In our implementation, we used for the encoder a frozen ImageNet pre-trained VGG-16. This is a bit smaller than the VGG-19 used in the original paper. We are also not sure if the original paper kept it frozen, which may have also led to improved performance if they fine-tuned it as well. However, we opted to keep it frozen in order to speed up training.
The adversarial loss is used to encourage the colorization model to generate more realistic and visually appealing images. Unlike the original DDColor paper, which employs a PatchGAN discriminator, we opt for a simpler approach to save training time. We use a pre-trained ResNet-18 model as a discriminator, replacing the last fully connected layer to output a single value indicating the probability of the input image being real or fake. The discriminator is trained to distinguish between the real color images and the generated colorized images, while the generator (our colorization model) is trained to fool the discriminator by producing more realistic colorizations.

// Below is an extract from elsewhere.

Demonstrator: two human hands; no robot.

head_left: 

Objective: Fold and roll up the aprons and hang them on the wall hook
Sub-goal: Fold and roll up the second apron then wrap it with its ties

The adversarial loss is calculated as the binary cross-entropy between the predicted probabilities and the corresponding labels (1 for real images and 0 for fake images). By minimizing this loss, the generator learns to create colorized images that are more indistinguishable from real color images, enhancing the overall visual quality of the results.
The colorfulness loss is a metric that quantifies the vividness and richness of colors in the generated image. It is inspired by the colorfulness score proposed by Hasler and Suesstrunk [4]. The loss encourages the model to generate more colorful and visually pleasing images by computing the standard deviation and mean of the pixel cloud in the rg-yb color space. The colorfulness metric is then calculated as the sum of the standard deviation and 0.3 times the mean. This metric is normalized to the range [0, 1] using the minimum and maximum colorfulness values from the original paper. By incorporating the colorfulness loss into the overall training objective, the model is encouraged to generate images with more vivid and diverse colors, improving the visual quality of the colorization results.
Our experiments aimed to evaluate the performance of our implementation of DDColor on new datasets and with reduced training data. While we were unable to fully replicate the state-of-the-art results reported in the original paper due to resource constraints, our findings still provide valuable insights into the effectiveness and generalization capability of the method.
In the original DDColor paper, the authors report impressive results on several benchmark datasets. On the ImageNet dataset, their DDColor-large model achieves an FID score of 3.92, a colorfulness score of 38.26, and a PSNR of 23.85. They also demonstrate strong performance on the COCO-Stuff and ADE20K datasets, with FID scores of 5.18 and 8.21, respectively.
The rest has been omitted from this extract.